Microsoft ha annunciato un taglio di 4.800 posti di lavoro a livello globale, interessando pesantemente anche il settore Xbox con 1.600 licenziamenti. In parallelo, alcuni studi interni come Double Fine e Compulsion Game sono tornati indipendenti con le loro IP, mentre altri sono stati venduti o sono in bilico. La ristrutturazione riflette il calo dei ricavi gaming e le pressioni degli investitori, ma lascia aperti spiragli per un rilancio futuro basato sull'intelligenza artificiale e nuovi progetti.

06 luglio 20262 min di letturaZergantis - YouTube

Tagli di personale e vendite di studi: la profonda ristrutturazione di Microsoft e Xbox

Microsoft ha confermato una riduzione di 4.800 posti di lavoro a livello globale, pari al 2,1% della sua forza lavoro totale composta da circa 220.000 dipendenti. Di questi, 1.600 riguardano direttamente il settore Xbox, segnalando un impatto significativo sul reparto gaming dell’azienda.
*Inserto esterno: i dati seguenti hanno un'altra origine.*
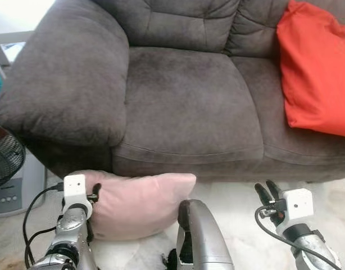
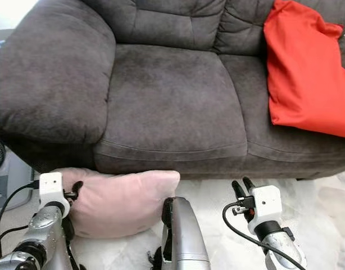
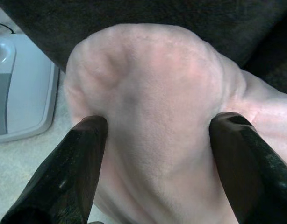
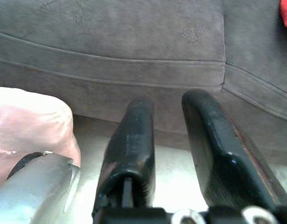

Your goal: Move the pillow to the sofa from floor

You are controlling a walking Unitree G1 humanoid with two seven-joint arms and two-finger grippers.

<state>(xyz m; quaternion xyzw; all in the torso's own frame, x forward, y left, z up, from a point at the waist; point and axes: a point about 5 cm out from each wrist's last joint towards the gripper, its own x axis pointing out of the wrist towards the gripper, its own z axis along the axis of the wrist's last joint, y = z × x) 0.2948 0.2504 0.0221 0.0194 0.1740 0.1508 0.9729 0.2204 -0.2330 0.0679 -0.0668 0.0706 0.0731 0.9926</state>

I motivi dietro la riorganizzazione

La mossa arriva in un contesto di calo delle prestazioni in borsa di Microsoft, che nel 2026 ha perso circa il 19% del suo valore tecnologico complessivo. Inoltre, il settore gaming non genera più i ricavi attesi, con un calo del 6% annuo e vendite hardware diminuite del 31%. L’azienda sta pertanto cercando di contenere i costi tagliando il personale senza rinunciare agli investimenti futuri in infrastrutture basate sull’intelligenza artificiale.

Gli sviluppi per gli studi di gioco

Tra le conseguenze più importanti spiccano la vendita di alcuni studi interni di Xbox, come Ninja Theory e Undead Labs, oltre alla trasformazione di Double Fine e Compulsion Game in società indipendenti con le loro proprietà intellettuali al seguito. Questi sviluppi consentono a tali realtà di continuare a lavorare con maggior autonomia, un dato positivo in uno scenario altrimenti complesso.

Arcane è invece in una situazione più incerta, con la società che sta valutando il suo futuro e potrebbe essere venduta o integrata in una fusione, mentre Bethesda appare meno coinvolta direttamente dai licenziamenti.

Uno scenario delicato ma con spiragli di speranza

Pur nella difficoltà generale, alcune di queste operazioni lasciano intravedere prospettive interessanti, come il possibile rilancio del gaming Microsoft con la nuova piattaforma Elix e la tutela delle IP trasferite agli studi divenuti indipendenti. Il quadro resta complesso, ma l’auspicio è che questa ristrutturazione porti a un consolidamento e a una rinascita futura.